# ABOUT THIS TASK
The lines to reproduce from the material below are those from the one containing "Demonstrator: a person" through the one containing "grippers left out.", both included; write them out exactly and add nothing.
□ □ □
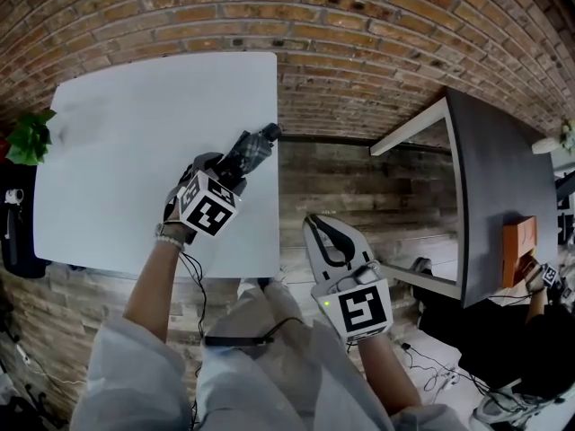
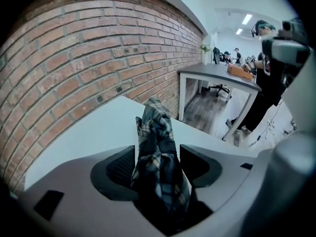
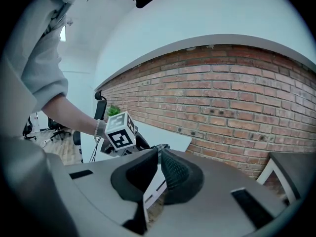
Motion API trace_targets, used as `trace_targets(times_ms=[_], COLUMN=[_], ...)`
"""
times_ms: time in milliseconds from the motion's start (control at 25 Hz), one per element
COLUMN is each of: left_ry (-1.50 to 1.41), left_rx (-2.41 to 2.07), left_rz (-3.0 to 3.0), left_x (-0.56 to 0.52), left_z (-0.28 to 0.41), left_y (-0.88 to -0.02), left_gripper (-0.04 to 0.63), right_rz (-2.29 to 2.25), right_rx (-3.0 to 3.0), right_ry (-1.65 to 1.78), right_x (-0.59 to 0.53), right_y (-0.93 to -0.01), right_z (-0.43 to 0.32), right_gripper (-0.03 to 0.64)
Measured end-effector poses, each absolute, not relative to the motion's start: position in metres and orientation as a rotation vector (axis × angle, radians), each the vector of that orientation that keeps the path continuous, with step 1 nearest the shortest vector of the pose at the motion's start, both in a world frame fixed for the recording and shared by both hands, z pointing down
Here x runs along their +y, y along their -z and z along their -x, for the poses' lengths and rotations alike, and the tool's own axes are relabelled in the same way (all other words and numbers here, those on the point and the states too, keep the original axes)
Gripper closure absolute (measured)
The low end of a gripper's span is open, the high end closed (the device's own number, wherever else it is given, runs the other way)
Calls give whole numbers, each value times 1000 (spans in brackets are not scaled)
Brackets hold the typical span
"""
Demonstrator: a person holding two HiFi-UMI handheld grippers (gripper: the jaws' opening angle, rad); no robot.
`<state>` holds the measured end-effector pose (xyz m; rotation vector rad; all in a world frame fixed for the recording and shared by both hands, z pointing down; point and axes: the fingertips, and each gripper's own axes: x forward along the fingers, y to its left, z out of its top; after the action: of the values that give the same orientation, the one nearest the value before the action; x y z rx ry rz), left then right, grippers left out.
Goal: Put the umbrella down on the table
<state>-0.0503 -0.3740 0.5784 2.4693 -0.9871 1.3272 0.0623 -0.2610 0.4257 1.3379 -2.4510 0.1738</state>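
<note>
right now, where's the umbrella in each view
Head view: left of centre, the umbrella lies between the jaws of the left gripper, over the right edge of the table.
Left gripper view: bottom centre, between the jaws.
Right gripper view: a small plaid bit just above the jaw tips.
Shared landmark: the brick wall.

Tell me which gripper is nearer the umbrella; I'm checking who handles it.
Left. The left gripper has the umbrella between its jaws; the right gripper hangs apart, off the table.
</note>
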Motion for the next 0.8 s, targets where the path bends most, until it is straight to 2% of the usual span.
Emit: trace_targets(times_ms=[200,240,360,440,600,800], left_ry=[-1197,-1180,-1108,-1045,-889,-749], left_rx=[-1036,-1048,-1115,-1178,-1253,-1340], left_rz=[-2500,-2513,-2560,-2596,-2673,-2683], left_x=[-359,-355,-344,-338,-321,-294], left_z=[55,56,60,62,60,60], left_y=[-546,-538,-511,-492,-454,-412], left_gripper=[311,334,469,524,558,566], right_rz=[-1330,-1325,-1308,-1301,-1295,-1308], right_rx=[-2468,-2473,-2487,-2500,-2521,-2541], right_ry=[-152,-146,-124,-104,-65,-39], right_x=[-256,-254,-248,-244,-235,-223], right_y=[-417,-415,-408,-402,-391,-371], right_z=[-55,-53,-45,-41,-34,-37], right_gripper=[566,566,566,566,566,566])
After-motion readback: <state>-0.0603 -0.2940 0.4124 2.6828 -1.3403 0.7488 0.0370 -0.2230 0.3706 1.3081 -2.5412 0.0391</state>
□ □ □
# OUTPUT OF THE EXERCISE
Demonstrator: a person holding two HiFi-UMI handheld grippers (gripper: the jaws' opening angle, rad); no robot.
`<state>` holds the measured end-effector pose (xyz m; rotation vector rad; all in a world frame fixed for the recording and shared by both hands, z pointing down; point and axes: the fingertips, and each gripper's own axes: x forward along the fingers, y to its left, z out of its top; after the action: of the values that give the same orientation, the one nearest the value before the action; x y z rx ry rz), left then right, grippers left out.

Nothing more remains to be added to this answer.